Augmenting Human Decision Making with Data Science

00:00:08.630 I think we're going to get started. The music has kind of turned down, so I think that's my cue.

00:00:14.780 Today, I'm going to be talking about augmenting human decision-making with data science. My name is Kelsey Pedersen.

00:00:26.270 If you want to get in touch with me, my Twitter handle is @Kelsey_Pedersen. I actually have a confession to make—I rarely use Twitter. I think I signed up for it about eight years ago, but I'm trying to get back into it.

00:00:38.930 So feel free to tweet at me or share this presentation; I'd love to get in contact with you all.

00:00:51.860 I'm a software engineer at Stitch Fix, a personalized styling service for both men and women.

00:01:00.140 Out of curiosity, how many of you here today have heard of Stitch Fix? Whoa, that's awesome! And how many of you have used Stitch Fix yourself?

00:01:09.380 Okay, sweet! For those of you who haven't used Stitch Fix, here’s how it works.

00:01:15.439 You go to stitchfix.com, fill out your style profile by answering questions about your size, fit, style, and price preferences.

00:01:21.649 Then, you are matched with a personalized stylist. That stylist works within our internal software to see information about the client and is served potential inventory they can choose from.

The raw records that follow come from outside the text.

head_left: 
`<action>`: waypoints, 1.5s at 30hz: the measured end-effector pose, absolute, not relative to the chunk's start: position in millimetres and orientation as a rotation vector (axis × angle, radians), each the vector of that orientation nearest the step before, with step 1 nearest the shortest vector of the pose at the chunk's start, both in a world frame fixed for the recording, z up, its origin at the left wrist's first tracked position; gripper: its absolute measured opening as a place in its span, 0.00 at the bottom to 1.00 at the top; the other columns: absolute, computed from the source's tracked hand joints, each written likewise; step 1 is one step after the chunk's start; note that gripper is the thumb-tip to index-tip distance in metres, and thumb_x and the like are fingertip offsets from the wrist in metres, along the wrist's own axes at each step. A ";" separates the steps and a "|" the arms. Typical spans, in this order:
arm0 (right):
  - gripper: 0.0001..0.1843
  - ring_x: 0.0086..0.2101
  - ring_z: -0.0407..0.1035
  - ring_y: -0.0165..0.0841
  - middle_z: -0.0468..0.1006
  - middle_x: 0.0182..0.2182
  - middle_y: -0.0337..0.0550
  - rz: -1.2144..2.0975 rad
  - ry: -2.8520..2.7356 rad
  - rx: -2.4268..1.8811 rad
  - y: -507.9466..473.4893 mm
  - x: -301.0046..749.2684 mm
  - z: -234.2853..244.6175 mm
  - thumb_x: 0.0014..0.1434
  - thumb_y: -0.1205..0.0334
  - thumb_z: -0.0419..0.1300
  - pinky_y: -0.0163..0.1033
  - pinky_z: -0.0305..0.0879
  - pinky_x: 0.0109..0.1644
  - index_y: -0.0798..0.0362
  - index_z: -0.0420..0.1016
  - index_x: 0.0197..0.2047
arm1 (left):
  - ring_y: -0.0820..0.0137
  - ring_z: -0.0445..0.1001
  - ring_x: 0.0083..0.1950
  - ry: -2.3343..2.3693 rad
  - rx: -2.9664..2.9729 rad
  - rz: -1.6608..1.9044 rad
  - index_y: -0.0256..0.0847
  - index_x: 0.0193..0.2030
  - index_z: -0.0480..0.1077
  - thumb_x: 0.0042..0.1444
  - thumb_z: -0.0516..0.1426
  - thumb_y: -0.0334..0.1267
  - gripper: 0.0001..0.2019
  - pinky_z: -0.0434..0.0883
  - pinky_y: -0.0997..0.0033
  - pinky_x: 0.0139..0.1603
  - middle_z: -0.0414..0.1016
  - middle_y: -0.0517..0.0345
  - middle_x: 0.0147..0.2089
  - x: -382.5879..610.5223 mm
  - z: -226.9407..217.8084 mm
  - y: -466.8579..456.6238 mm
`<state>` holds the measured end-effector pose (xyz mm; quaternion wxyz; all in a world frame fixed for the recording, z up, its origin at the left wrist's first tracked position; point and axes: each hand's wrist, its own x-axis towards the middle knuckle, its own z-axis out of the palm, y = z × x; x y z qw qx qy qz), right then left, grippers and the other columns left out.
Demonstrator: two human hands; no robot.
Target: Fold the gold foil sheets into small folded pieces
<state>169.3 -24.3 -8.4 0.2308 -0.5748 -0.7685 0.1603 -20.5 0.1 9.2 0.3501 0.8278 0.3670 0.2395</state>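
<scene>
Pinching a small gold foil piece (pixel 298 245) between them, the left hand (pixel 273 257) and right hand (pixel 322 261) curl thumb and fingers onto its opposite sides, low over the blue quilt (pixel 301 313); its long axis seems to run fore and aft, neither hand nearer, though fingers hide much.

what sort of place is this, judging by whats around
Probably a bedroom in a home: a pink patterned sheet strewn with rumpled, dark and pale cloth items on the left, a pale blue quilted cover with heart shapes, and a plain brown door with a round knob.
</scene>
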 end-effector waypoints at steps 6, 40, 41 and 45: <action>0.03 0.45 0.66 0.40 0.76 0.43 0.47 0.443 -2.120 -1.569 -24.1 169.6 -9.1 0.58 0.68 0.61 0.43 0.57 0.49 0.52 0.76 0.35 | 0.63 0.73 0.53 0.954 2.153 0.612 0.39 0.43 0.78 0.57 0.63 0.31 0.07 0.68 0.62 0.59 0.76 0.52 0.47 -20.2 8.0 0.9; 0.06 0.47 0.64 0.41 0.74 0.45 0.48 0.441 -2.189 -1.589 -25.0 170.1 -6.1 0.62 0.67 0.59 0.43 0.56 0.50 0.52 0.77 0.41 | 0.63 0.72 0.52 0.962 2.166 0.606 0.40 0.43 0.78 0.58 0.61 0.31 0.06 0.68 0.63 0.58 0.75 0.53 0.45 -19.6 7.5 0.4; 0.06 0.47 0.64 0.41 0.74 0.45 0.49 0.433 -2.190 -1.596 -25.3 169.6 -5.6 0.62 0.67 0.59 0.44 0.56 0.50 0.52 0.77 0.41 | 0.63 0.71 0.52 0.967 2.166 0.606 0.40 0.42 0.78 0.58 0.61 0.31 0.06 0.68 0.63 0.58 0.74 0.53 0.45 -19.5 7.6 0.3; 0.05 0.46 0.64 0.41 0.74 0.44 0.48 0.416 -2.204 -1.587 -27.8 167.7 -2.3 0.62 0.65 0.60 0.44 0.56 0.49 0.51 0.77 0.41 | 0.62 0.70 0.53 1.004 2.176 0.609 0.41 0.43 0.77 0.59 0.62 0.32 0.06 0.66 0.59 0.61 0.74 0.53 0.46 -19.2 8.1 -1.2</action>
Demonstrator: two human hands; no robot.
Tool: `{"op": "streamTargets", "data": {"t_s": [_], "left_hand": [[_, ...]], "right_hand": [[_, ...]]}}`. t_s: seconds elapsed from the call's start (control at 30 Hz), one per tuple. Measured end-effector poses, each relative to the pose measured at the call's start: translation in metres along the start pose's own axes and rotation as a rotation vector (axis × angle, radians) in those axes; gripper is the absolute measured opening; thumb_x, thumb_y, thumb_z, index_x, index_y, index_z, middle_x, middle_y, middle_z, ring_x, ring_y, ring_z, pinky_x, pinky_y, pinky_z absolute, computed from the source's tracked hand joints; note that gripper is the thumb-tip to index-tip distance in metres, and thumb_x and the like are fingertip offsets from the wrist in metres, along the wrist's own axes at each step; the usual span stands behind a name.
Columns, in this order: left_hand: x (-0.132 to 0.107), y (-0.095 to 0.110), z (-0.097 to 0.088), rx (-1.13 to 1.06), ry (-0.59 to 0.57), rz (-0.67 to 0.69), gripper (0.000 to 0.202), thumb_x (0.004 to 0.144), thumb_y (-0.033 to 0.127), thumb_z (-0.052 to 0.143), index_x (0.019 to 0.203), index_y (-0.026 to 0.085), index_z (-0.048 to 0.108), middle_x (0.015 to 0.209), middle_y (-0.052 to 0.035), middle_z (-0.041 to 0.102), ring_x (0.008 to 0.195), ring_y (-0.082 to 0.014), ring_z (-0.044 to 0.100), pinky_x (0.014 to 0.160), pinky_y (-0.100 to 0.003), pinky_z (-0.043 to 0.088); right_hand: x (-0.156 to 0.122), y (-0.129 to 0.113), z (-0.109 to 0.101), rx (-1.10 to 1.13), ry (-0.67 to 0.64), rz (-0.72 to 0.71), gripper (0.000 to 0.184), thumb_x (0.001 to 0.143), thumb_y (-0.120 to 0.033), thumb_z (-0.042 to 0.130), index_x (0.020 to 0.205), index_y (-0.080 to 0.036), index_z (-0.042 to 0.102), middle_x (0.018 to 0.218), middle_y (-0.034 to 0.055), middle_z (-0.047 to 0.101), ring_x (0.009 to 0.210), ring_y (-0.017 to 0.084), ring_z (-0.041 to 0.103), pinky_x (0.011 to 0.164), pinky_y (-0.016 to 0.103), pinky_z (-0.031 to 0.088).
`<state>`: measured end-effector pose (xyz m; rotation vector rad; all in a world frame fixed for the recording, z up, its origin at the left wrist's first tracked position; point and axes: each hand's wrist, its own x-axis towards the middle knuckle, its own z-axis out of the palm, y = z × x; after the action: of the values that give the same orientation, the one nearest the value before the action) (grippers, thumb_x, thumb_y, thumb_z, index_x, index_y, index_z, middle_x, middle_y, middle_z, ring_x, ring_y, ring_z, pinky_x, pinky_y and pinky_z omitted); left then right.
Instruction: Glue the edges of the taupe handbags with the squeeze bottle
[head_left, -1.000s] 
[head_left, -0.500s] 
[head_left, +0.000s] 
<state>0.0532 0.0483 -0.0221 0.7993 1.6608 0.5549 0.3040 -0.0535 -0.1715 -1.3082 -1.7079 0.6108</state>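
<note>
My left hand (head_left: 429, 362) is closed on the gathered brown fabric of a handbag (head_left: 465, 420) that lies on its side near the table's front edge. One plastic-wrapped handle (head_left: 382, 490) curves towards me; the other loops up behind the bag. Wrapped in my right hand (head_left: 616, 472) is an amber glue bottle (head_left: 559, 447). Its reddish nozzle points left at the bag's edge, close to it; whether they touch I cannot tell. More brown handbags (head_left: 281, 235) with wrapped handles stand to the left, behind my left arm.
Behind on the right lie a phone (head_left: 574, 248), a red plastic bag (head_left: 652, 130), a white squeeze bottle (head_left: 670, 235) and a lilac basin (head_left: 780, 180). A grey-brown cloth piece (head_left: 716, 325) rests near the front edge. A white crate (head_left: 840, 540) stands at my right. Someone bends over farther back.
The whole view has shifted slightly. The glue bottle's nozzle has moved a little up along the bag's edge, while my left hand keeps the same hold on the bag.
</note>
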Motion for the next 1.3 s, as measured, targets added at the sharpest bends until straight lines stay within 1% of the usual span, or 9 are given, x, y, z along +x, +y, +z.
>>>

00:01:34.069 I specifically stated that I am a software engineer at Stitch Fix, and I work on the styling engineering team.

00:01:38.930 I build and maintain the software that stylists use. When stylists make decisions about inventory, we have algorithms to help guide those decisions.

00:01:51.319 The stylist then hand-selects five items for each client; that box of items is then shipped directly to your door. You can try on these items in the comfort of your own home, keep what you want, and return the rest.

00:02:12.210 Over the course of this talk, while we're discussing augmenting decisions, I'll break it down into three sections.

00:02:29.190 First, we’ll talk about how humans make decisions; second, the limits of human decision-making; and third, ways to help users make decisions within our software.

00:02:35.400 The first question is: how do humans make decisions? The prominent psychological theory on human decision-making is called dual process theory.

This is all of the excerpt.